> Assigned task: Lines from the top of the entries through the line that has "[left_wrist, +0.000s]" must be duplicated exactly, and no others.

The data START

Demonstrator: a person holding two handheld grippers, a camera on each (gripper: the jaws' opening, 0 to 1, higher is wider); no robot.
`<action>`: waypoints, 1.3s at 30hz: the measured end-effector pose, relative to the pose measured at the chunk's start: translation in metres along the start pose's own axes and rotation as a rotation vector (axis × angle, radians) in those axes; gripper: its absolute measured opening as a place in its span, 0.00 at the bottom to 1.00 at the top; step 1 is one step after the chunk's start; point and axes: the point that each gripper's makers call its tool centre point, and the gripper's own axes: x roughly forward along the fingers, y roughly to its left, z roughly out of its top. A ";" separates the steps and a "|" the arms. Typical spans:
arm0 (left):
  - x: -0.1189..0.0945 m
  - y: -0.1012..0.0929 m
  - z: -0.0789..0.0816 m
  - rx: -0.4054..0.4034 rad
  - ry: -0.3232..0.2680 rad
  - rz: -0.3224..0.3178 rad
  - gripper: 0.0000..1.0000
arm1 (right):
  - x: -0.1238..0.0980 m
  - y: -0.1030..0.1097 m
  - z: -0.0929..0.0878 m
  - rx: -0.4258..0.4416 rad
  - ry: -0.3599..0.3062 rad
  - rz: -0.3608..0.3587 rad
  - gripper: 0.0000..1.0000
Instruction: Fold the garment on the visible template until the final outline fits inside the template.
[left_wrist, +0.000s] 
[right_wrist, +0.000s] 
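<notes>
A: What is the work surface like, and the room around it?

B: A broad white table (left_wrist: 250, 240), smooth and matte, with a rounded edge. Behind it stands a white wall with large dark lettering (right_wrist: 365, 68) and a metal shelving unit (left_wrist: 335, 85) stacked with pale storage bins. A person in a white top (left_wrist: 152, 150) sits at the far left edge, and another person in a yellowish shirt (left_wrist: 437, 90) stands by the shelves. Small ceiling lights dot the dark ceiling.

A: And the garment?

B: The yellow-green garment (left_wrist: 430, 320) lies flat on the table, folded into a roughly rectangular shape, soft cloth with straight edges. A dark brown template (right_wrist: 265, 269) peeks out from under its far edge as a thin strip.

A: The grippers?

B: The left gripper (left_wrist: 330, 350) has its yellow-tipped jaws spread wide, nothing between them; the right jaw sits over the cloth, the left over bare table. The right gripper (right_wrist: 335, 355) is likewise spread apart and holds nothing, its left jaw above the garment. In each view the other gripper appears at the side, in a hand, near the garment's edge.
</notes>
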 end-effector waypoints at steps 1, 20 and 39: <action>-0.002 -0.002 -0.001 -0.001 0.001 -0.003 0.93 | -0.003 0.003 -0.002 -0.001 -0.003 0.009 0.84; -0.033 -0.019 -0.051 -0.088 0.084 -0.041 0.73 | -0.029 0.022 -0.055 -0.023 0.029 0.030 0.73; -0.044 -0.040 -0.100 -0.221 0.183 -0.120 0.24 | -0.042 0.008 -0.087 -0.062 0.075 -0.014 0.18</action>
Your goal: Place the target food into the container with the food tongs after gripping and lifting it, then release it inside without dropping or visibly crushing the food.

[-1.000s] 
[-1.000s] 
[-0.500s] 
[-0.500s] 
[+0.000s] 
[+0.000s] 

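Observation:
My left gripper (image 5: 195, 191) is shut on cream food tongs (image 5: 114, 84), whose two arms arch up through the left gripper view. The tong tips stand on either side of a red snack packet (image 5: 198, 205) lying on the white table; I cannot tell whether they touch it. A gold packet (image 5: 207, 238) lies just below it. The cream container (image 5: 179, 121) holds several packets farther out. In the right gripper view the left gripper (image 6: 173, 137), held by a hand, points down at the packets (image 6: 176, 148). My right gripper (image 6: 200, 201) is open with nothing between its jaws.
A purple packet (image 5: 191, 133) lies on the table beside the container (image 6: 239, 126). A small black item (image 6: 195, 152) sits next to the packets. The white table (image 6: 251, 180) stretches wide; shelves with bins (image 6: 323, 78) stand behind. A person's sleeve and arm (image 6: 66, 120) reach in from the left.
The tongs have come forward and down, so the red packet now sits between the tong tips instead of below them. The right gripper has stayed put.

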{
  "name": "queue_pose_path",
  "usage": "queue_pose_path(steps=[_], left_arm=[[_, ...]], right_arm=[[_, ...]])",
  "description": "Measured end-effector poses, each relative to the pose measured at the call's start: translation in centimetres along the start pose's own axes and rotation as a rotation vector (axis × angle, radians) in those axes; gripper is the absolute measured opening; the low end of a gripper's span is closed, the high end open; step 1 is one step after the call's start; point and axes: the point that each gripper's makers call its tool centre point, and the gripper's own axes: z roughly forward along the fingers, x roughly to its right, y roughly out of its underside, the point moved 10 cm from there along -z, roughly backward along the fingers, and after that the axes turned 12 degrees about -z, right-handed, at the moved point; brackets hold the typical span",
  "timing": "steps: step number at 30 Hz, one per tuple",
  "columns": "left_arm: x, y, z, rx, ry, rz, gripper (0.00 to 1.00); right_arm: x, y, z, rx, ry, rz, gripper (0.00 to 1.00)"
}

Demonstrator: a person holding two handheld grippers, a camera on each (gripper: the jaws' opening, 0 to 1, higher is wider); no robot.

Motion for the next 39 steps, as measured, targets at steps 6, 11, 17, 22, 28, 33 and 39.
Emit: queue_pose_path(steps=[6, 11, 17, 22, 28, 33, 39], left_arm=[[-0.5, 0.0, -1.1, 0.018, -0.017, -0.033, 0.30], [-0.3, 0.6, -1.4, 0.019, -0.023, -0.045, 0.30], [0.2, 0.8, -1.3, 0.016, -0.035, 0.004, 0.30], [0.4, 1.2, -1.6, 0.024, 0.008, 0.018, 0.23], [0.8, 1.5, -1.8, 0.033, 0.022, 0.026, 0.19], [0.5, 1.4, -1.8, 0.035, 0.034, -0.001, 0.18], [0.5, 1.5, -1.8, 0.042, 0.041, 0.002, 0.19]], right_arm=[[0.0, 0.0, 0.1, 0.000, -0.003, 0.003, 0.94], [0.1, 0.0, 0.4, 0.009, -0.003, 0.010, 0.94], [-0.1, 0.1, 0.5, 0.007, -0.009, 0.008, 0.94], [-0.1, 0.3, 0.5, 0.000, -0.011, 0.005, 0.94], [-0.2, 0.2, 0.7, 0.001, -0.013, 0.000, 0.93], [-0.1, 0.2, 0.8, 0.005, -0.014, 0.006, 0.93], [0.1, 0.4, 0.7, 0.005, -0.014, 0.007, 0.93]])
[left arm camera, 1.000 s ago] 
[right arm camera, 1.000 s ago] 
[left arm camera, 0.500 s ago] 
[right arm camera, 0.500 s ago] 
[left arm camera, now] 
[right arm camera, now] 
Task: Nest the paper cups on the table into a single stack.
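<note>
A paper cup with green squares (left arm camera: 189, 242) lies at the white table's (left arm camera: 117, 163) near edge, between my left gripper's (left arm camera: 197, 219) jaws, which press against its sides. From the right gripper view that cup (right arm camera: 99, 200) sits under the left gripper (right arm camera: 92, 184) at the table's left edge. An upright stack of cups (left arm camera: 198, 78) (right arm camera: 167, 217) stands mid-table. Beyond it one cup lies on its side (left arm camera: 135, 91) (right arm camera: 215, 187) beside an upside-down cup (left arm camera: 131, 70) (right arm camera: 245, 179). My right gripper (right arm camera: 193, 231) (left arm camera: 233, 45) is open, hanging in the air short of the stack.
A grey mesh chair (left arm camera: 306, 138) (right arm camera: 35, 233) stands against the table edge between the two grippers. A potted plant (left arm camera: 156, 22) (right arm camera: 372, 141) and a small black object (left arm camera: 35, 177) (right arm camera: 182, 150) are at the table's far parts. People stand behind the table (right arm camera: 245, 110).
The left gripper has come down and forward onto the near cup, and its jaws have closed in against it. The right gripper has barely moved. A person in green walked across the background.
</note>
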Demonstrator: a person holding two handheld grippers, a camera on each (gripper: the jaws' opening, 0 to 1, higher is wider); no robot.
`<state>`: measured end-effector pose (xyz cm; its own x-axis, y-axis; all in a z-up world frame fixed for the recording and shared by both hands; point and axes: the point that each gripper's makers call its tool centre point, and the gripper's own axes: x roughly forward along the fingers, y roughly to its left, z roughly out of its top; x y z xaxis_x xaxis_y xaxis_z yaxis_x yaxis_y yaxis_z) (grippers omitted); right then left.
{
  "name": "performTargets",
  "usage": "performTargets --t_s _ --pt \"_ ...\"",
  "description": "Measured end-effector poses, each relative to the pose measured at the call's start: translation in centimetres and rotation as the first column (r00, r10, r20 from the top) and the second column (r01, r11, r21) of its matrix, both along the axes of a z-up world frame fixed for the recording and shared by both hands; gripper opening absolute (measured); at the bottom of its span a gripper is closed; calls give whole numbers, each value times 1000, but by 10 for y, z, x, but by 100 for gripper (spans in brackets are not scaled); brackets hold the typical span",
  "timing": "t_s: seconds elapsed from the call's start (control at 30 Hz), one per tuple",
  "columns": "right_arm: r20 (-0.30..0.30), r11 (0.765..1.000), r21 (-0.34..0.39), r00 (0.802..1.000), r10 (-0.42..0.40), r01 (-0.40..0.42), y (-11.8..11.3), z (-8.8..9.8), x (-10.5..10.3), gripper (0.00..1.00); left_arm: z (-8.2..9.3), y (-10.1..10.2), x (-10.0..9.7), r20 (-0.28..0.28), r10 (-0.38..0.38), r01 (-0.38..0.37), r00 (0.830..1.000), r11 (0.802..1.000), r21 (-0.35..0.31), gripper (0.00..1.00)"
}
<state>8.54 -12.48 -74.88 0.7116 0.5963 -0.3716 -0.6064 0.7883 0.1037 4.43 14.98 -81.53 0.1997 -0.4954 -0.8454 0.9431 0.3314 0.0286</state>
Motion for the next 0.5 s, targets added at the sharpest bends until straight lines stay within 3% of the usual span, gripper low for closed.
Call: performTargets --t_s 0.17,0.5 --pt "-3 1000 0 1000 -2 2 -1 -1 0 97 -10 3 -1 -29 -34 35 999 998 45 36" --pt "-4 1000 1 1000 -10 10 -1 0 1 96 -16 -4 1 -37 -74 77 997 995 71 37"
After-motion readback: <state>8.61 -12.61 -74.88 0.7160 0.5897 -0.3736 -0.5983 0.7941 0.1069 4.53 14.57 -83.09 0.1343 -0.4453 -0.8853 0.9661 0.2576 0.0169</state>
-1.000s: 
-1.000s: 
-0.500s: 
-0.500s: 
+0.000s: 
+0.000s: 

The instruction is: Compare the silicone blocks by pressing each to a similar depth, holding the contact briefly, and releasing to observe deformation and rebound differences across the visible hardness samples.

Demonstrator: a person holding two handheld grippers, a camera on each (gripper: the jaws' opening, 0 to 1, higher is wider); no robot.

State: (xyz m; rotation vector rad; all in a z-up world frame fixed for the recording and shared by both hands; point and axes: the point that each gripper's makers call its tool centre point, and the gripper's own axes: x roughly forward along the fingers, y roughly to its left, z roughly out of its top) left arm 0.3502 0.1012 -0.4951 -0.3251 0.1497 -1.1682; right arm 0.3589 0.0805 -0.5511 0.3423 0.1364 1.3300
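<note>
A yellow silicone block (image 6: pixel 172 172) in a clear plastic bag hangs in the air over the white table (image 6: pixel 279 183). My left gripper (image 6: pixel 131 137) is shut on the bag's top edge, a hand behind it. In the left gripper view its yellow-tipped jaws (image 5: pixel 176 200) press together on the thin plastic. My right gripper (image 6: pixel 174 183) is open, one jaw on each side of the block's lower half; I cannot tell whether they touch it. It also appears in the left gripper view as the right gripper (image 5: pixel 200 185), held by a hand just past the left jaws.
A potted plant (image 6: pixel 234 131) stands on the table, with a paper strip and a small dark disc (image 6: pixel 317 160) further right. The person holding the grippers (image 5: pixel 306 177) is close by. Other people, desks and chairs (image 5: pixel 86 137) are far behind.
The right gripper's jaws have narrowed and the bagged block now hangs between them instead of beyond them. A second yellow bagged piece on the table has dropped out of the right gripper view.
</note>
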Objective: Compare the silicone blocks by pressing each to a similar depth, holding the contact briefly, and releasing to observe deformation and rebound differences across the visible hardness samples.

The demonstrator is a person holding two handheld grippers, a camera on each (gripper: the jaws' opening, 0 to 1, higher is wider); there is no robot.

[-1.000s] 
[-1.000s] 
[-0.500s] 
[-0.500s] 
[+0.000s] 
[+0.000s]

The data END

> Solution for this exercise:
Demonstrator: a person holding two handheld grippers, a camera on each (gripper: the jaws' opening, 0 to 1, higher is wider); no robot.
`<action>`: waypoints, 1.3s at 30hz: the measured end-effector pose, relative to the pose measured at the chunk's start: translation in metres along the start pose's own axes and rotation as a rotation vector (axis × angle, radians) in those axes; gripper: its absolute measured opening as a place in its span, 0.00 at the bottom to 1.00 at the top; step 1 is one step after the chunk's start; point and axes: the point that each gripper's makers call its tool centre point, and the gripper's own axes: x roughly forward along the fingers, y roughly to its left, z roughly out of its top. A ";" separates the steps and a "|" the arms. Typical spans:
arm0 (left):
  - x: -0.1189..0.0945 m
  - y: -0.1012..0.0929 m
  - z: -0.0789..0.0816 m
  - rx: -0.4054..0.4034 rad
  - ry: -0.3232..0.2680 rad
  - rz: -0.3224..0.3178 rad
  - gripper: 0.0000..1.0000
arm1 (right):
  - x: -0.1238..0.0980 m
  - y: -0.1030..0.1097 m
  - z: -0.0929..0.0878 m
  - rx: -0.4258..0.4416 rad
  - ry: -0.3599..0.3062 rad
  - rz: -0.3608..0.3587 rad
  - gripper: 0.0000..1.0000
Instruction: Fold the garment on the visible template until the final outline fits inside the template.
[left_wrist, +0.000s] 

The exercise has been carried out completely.